Life with a baby; how does one do it? I met a family at the beach with nine children. I want to know: what are their secrets? They didn't look like they were at their wits' ends. They seemed happy and un-desperate, but didn't share the magic beans with me.

Willem is the sweetest baby. He is a daisy, a lamb, a child already. I delight in him, and cherish holding and caring for him. But I can't put him down! He sleeps wonderfully throughout the day, but wakes up in bare minutes if I put him down. He loves to sleep wrapped on to me with cloth, but I can't chop vegetables that way, knead bread, clean the bathroom, do anything that requires two hands in front of me.

When he does get into a deep sleep, I find myself paralyzed with all the things I could be doing! Beginning tasks is getting harder, as the interruptions are constant!
I've done this before--former me, how did you do it? Oh yeah, I cried a lot.

Saturday, July 2, 2011

William Moses

So, William Moses arrived! A while ago now, and just finding the time to post now. It has been beautiful. The birth, thank God was quite and agony and an ecstasy, and both I and the baby were remarkably unscathed. He nurses and sleeps and smiles, and we are overflowing with thankfulness. And relief! Many thanks to all who help us, and pray for us, and love us.
Willem has soft brown downy hair. He has almost-brown looking-eyes. They look and look and look, in wonder at all things. He has a little rosebud mouth, which likes to smile. He has a soft voice, with which he talks to us once in a while.
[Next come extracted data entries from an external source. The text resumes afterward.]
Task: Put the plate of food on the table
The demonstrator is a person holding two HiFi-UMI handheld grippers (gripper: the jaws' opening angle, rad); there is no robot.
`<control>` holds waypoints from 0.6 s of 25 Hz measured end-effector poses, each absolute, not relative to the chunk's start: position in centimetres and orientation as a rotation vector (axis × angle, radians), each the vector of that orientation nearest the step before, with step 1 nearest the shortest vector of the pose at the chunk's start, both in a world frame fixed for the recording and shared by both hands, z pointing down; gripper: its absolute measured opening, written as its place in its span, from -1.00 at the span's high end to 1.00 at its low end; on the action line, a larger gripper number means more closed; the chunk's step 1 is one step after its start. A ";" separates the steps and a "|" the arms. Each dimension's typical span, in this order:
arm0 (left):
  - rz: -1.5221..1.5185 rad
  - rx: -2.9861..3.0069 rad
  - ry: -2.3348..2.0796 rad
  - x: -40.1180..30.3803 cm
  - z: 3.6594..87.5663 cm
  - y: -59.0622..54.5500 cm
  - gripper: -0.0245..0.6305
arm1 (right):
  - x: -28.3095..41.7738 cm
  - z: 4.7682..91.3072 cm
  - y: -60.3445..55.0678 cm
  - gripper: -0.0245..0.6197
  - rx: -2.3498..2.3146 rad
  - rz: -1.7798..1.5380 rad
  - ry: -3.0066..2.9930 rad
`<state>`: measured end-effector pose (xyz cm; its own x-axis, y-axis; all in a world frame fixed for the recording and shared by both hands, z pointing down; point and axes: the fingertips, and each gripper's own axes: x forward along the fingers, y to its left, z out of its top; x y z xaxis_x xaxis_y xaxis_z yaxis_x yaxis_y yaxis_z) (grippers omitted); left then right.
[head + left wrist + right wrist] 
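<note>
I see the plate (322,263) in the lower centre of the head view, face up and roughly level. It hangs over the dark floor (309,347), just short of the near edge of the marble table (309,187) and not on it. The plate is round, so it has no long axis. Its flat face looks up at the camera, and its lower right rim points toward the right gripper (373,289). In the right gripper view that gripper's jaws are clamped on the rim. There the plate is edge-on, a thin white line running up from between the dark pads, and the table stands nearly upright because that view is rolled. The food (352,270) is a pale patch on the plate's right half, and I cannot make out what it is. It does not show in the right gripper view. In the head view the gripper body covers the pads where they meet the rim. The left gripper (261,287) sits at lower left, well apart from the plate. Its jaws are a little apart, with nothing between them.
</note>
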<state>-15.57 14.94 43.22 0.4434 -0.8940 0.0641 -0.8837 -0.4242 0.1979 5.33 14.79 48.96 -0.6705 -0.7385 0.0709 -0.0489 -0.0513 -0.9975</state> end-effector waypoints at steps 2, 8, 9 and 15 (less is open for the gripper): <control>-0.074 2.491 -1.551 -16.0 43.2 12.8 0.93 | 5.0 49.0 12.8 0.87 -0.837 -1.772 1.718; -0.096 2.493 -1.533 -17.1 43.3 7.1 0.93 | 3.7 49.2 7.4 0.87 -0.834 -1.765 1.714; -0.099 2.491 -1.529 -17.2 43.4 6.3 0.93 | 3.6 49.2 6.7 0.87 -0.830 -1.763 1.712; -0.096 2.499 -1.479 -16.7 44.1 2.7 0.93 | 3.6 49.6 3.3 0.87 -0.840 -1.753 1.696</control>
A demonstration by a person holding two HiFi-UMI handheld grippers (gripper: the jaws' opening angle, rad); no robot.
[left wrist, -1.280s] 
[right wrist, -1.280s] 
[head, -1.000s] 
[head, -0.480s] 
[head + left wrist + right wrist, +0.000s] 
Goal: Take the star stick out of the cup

Willem's big brothers are wonderful. they are laughing, jumping, swinging, dancing, drawing, singing, and creating their way through summer. I have been treated to breakfast in bed, and the baby is constantly regailed with songs and smiles. He is oh-so-loved already. We are stretching into our new size as a family, and learning how to live again with a baby. I am attending to enjoying and being present to each beautiful member of our family. Noticing and soaking up who they are today. I hope that out of this, which itself is an abiding in the presence of God, will come a new rhythm for our days. I'm winging it day by day.

I am feeling a familiar lowering of spirits; a vulnerability, a neediness of the heart for cheer and love and joy. I remember, just as in birth itself, to sink into it rather than clench against it or work to overcome it. Acknowledge the rain, and open my eyes.

Thursday, March 10, 2011

Kid's Blogs

Drawings, photos, coloring pages, and real life photo journalism by the children of The Full Cup!
Gibbie's work can be seen at Gibbie'sPhotos.

And original work by Ezra may now be viewed at Ezra's Picture Pages!
Artwork is chosen by the kids, with text dictated by them also.

Friday, February 18, 2011

Gibbie's Camera


Gibbie got a camera for his birthday and has been taking a bunch of pictures (hundreds, actually). Here are some of his favorite picks:






Thursday, August 19, 2010

Ezra's 4th Birthday


Monday was Ezra's 4th birthday.

We usually go to a coffee shop on Mondays, and so we asked Ezra where he'd like to go. He picked Kopplins Coffee. Here he is with the owner, Andrew Kopplin:
In the afternoon, we had an outdoor party with neighbors and some family. There was a kid pool (which Ezra was born in...), a slip and slide, and a greased watermelon.







Note: All of these pictures were taken on Arista Premium 400 film using either my Nikon EM with a 28-105 Vivitar lens, or my new Zeiss Ikon Contaflex with a 50mm Carl Zeiss Tessar lens.